Thursday, May 02, 2013

Today -100: May 2, 1913: Let Greed Not Feed on Need


The Brooklyn Institute rejects the offer of “To the Highest Bidder,” a 1906 painting by Harry Roseland of two slaves, mother and daughter, at an antebellum slave auction, because it “tends to keep alive memories that had better be forgotten.” Oprah owns it now.

The Daily Mirror (UK) claims that there’s a suffragette plan to burn down London.

They do burn down a stable, leaving a placard reading “Votes! Votes! Votes! Beware!”, which I suppose is a good motto for the WSPU’s current strategy.

The Common Cause, the newspaper of the National Union of Women’s Suffrage Societies, the non-militant British organization, complains, “Militancy has introduced into the Suffrage movement elements of revenge, of contempt for others, of unreason, of deafness to honest and considered criticism, which in a movement that stands for peace and justice and humanity, are tragic.”

Montenegro, which seized Scutari last week after a six-month siege, is now preparing the city for a new siege by Austria. Poor Scutari.

The NYT notes that yesterday’s NYC May Day parade was the first in a years not to coincide with a major strike; “the paraders had to import some 110 children of Paterson silk strikers from New Jersey to give concrete embodiment to the woes of the workers.” (Lexicological note: this is before the term “the concrete embodiment of workers’ woes” in New Jersey came to refer to union leaders being buried in the foundations of thruway overpasses).
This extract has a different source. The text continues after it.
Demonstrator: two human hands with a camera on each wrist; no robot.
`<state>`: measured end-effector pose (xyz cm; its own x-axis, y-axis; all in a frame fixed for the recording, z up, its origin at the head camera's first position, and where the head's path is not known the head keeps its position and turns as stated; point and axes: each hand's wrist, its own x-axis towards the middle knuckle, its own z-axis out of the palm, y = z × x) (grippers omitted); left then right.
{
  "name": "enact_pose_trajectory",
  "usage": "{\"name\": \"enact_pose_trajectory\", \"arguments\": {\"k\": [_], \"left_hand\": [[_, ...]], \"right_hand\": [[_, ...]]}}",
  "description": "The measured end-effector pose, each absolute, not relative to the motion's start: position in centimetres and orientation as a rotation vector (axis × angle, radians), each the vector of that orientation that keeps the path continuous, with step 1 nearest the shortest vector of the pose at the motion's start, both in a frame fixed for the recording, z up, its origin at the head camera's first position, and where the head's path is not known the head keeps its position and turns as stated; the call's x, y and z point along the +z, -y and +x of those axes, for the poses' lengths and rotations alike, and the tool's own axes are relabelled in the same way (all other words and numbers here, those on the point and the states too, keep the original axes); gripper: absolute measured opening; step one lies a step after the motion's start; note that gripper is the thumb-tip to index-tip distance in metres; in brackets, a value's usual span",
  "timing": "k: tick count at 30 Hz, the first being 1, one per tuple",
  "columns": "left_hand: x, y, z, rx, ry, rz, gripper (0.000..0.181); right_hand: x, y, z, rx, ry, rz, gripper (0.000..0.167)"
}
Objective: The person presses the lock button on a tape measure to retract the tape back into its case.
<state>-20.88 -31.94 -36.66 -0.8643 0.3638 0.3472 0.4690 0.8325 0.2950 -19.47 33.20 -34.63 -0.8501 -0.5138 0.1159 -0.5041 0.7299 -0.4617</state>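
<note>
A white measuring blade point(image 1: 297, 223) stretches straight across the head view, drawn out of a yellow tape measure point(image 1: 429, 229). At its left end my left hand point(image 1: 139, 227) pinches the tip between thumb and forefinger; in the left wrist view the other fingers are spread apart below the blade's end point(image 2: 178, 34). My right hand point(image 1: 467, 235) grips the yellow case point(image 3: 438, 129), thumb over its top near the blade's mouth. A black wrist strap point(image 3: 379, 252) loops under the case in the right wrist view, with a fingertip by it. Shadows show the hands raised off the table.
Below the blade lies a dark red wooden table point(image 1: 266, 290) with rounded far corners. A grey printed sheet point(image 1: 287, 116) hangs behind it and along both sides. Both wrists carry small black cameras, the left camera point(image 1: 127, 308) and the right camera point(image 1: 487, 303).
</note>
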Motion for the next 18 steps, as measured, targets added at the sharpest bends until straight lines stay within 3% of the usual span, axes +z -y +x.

(click on photo for full-length)

Banners & placards at the parade included: “The Unionized Needle is Mightier Than the Sword,” “We Want a Square Deal and No Triangle Disasters” and “Let Greed Not Feed on Need.” Very Dr. Seuss, that one. The Bakers and Confectioners’ Union baked a giant cake.

Everett Pepperrell Wheeler, prominent lawyer, author, and failed candidate for NY governor in 1894, is forming a men’s anti-women’s-suffrage organization, although he has thought better of calling it the Society for the Prevention of Cruelty to Women (the “cruelty” consisting of forcing them to suffer “the burden of political activity”).

Ten companies of the Georgia state militia are mobilized to prevent the lynching of Leo Frank, the Jewish “carpetbagger” superintendent of the National Pencil Company of Atlanta, and Newt Lee, a black night watchman, both arrested after Mary Phagan, a 13-year-old employee of the company, is found murdered.

NY Gov. William Sulzer’s bill for direct primaries fails, and Sulzer is pissed off: “The vote in the Senate yesterday expressed nothing except what the people know – that the Senate of the State of New York is not a free agency. The Senators did not discuss the merits of the Direct Primary bill. They amused themselves by criticizing the Governor ... both political parties caucused to defeat a bill to carry out the solemn pledges of their platforms.” Opponents say that in fighting Tammany, Sulzer is using its methods of intimidation and patronage to influence the Legislature (but less successfully).